Murilo Dias, de 15 anos, foi morto após reagir durante abordagem; pai preso por embriaguez e direção perigosa

Murilo Dias morreu após perseguição da Guarda Municipal em Londrina. Adolescente tentou sacar arma durante abordagem; pai foi preso por embriaguez e direção perigosa.
Na noite de sexta-feira (31), Londrina testemunhou uma tragédia policial que levanta sérios questionamentos sobre o uso da força e a condução das autoridades municipais. Murilo Dias, adolescente de 15 anos, morreu após uma perseguição da Guarda Municipal que terminou com a caminhonete em que ele estava colidindo contra um poste no Centro da cidade. Ele era passageiro do veículo conduzido pelo pai, este preso por embriaguez, direção perigosa e posse irregular de arma.
Adolescente reagiu durante abordagem e foi baleado
Segundo a Guarda Municipal, Murilo teria reagido na abordagem policial e tentado sacar uma arma da cintura, o que levou um agente a efetuar disparos. Contudo, a escola onde o jovem estudava o descreve como uma criança inocente, com necessidades especiais, incluindo epilepsia, que recebia cuidados diários para sua segurança. O choque da comunidade é visível diante da perda precoce de um adolescente com um histórico de vulnerabilidade.
Pai dirigia embriagado e fugiu em alta velocidade
A perseguição começou após denúncia de disparos feitos por ocupantes do veículo, que teria envolvimento em uma confusão recente. O motorista acelerou para fugir da Guarda Municipal, atingiu outros veículos e um motociclista antes de perder o controle.
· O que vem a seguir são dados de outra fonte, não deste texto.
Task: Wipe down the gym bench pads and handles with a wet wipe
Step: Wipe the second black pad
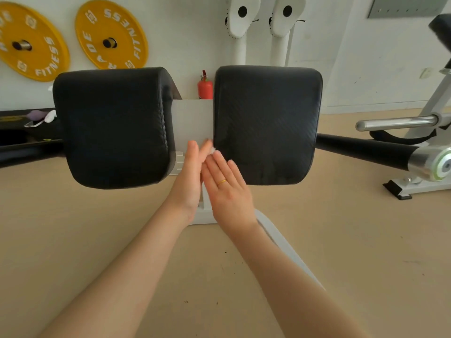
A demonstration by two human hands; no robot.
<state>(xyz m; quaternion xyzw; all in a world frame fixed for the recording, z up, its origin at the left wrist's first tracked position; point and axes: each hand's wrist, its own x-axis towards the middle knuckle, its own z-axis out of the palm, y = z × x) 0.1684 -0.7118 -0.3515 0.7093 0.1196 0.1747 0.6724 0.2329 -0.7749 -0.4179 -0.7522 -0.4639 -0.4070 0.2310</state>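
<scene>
Hands (210,176) pressed flat together, wipe (212,150) scrap between fingers, pointing forward.

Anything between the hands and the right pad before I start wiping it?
Nothing visible. Both hands, left and right, meet in the gap between the pads, a scrap of white wipe at their fingertips, right beside the right pad.

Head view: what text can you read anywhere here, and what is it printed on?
"FITNESS" on the left yellow plate, along its lower right; its other letters run out of frame.
"FITNESS" on the right yellow plate, along its right side; also "ADE" on its left, the start of that word hidden behind the left pad.
Small logo squares on both plates: too small to read.
No other text visible.
</scene>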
A atuação do pai, que admitiu embriaguez e foi preso, contribuiu para a escalada da tragédia.
Implicações políticas e críticas ao protocolo de segurança
Este episódio expõe a fragilidade dos protocolos de abordagem da Guarda Municipal, especialmente diante de pessoas vulneráveis e em situação de risco. A morte de Murilo Dias levanta debates urgentes sobre o uso proporcional da força, a necessidade de treinamento adequado e a responsabilidade das autoridades na proteção dos cidadãos, mesmo quando envolvidos em situação suspeita.
A comunidade e a escola clamam por respostas e justiça, enquanto o caso segue sob investigação, com forte impacto político e social na cidade de Londrina e no Paraná.